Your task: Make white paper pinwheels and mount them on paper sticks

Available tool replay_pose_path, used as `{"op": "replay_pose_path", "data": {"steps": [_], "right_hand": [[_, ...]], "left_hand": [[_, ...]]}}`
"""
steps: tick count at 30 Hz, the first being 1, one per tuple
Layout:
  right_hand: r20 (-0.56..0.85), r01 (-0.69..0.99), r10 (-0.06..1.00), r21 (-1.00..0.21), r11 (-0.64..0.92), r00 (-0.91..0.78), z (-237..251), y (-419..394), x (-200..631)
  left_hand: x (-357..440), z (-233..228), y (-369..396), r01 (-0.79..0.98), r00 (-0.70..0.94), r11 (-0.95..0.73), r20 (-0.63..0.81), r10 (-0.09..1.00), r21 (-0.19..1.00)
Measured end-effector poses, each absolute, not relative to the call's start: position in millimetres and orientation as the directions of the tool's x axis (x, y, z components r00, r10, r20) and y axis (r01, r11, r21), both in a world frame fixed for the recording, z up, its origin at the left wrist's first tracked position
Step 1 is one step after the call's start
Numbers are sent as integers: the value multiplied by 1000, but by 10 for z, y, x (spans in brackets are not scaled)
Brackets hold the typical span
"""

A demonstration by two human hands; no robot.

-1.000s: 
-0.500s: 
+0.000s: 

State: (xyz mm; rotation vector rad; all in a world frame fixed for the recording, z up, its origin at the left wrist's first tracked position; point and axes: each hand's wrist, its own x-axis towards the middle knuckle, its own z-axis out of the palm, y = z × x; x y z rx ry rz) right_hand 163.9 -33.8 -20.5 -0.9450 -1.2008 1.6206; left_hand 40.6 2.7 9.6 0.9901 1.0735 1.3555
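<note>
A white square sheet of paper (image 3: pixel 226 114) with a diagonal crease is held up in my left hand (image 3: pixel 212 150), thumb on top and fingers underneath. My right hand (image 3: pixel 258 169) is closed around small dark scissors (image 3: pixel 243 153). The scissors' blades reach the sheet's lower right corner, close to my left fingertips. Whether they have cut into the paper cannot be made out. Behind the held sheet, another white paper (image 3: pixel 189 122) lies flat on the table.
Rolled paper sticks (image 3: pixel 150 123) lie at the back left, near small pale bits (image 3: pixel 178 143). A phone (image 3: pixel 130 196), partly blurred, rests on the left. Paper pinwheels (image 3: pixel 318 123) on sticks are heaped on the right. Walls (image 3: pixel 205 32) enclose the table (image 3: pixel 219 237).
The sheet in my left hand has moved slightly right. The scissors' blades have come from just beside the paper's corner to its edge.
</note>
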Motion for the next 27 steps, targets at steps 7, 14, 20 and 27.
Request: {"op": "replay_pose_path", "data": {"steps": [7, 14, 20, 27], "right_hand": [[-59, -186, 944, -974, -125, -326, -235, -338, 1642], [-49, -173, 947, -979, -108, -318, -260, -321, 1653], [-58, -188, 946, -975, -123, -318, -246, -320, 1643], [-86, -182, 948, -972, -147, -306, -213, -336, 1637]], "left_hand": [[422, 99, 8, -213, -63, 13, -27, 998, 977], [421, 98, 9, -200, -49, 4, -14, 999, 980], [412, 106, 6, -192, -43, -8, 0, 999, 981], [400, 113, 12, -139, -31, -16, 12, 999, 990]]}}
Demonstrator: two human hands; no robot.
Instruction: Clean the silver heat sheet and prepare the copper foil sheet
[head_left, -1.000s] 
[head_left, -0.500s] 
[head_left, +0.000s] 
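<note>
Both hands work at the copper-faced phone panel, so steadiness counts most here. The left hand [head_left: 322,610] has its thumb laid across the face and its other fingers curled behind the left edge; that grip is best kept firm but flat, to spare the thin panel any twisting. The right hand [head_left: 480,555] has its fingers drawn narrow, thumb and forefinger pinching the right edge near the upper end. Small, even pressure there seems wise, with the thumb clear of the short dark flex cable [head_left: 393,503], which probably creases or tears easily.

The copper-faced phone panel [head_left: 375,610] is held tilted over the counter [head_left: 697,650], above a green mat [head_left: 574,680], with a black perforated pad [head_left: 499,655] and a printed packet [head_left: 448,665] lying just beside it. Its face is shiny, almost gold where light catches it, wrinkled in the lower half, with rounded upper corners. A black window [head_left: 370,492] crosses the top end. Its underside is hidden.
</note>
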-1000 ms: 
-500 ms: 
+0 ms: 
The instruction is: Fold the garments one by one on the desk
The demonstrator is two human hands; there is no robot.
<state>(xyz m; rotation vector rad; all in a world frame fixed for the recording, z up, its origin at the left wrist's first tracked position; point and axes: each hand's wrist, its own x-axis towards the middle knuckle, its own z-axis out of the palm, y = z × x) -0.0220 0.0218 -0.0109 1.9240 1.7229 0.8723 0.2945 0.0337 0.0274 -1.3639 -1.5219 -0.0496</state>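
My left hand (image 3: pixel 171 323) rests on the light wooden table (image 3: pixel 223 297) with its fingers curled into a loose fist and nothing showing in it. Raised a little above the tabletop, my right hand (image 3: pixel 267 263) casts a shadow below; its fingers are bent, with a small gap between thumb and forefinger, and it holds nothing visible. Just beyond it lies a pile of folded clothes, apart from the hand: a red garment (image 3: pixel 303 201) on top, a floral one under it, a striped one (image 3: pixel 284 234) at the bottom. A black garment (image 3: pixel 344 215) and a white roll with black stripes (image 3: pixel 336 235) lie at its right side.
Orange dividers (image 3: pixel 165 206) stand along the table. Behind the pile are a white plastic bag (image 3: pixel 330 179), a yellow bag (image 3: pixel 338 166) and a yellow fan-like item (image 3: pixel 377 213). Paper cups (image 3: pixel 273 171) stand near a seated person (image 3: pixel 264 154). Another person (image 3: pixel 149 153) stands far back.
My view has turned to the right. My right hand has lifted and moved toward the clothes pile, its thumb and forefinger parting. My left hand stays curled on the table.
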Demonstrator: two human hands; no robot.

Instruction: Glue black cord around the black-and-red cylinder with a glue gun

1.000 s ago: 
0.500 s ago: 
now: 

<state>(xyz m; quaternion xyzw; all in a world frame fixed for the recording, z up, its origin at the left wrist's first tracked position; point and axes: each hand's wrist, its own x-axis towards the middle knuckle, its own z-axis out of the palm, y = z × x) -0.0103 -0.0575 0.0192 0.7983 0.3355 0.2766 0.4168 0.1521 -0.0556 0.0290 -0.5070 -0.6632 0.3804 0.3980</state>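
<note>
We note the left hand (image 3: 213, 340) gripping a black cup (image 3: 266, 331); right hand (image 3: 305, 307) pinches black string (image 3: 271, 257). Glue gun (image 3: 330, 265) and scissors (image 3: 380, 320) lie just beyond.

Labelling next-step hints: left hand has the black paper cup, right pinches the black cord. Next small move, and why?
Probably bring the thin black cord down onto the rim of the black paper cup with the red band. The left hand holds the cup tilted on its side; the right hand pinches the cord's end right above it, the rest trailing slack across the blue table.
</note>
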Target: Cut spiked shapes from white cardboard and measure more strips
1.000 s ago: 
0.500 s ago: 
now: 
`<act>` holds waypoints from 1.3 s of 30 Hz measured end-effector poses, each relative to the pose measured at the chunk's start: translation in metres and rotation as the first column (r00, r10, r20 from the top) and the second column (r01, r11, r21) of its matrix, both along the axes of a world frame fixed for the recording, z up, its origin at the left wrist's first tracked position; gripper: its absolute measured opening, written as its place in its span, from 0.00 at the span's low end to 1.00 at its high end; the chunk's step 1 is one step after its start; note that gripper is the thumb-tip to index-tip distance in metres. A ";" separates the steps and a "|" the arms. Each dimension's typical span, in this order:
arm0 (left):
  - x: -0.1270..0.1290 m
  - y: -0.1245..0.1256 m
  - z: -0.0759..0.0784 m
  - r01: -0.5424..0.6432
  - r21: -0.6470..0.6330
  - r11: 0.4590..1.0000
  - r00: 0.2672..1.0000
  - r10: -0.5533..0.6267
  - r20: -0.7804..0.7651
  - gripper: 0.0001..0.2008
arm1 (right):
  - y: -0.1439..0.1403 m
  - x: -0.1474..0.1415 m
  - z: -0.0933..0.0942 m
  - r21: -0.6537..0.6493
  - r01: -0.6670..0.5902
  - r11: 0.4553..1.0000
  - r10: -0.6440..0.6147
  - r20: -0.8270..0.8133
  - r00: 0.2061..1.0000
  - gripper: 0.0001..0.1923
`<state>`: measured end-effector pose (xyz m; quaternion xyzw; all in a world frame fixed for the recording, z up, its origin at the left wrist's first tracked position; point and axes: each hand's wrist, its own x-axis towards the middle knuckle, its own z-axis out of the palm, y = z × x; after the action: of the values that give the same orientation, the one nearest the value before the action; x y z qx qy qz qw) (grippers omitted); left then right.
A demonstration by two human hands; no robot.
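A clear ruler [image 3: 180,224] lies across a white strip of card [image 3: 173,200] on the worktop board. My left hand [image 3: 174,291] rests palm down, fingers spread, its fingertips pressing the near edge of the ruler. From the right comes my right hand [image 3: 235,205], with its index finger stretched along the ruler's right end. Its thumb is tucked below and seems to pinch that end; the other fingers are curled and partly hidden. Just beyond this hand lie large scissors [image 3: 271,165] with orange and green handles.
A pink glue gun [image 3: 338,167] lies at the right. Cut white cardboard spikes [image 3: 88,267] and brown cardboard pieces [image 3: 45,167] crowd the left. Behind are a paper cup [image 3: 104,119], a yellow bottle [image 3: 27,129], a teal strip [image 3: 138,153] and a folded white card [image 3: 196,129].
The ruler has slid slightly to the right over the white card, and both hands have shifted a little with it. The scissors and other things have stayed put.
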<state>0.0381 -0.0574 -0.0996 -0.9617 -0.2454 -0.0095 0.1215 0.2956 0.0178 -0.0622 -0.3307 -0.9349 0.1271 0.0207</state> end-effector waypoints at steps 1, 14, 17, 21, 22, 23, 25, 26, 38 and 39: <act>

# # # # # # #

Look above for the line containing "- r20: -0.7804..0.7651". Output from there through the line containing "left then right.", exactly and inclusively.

▶ _Answer section_
  - r20: -0.7804..0.7651
  - gripper: 0.0001..0.2008
arm1 (right):
  - y: -0.1439..0.1403 m
  - x: -0.1474..0.1415 m
  - z: -0.0933..0.0942 m
  - r21: -0.6537..0.6493
  - r01: -0.6670..0.5902
  - r11: 0.4553..1.0000
  - r10: -0.6440..0.6147
  - r20: -0.8270..0.8133
  - r00: 0.2061..1.0000
  - gripper: 0.0001..0.1923
`<state>`: measured end-effector pose (xyz m; quaternion xyzw; all in a world frame fixed for the recording, z up, its origin at the left wrist's first tracked position; point and axes: each hand's wrist, its own x-axis towards the middle knuckle, its own z-axis out of the palm, y = z × x; after the action: of the values that give the same orientation, the one nearest the value before the action; x y z qx qy qz qw) (grippers omitted); left then right.

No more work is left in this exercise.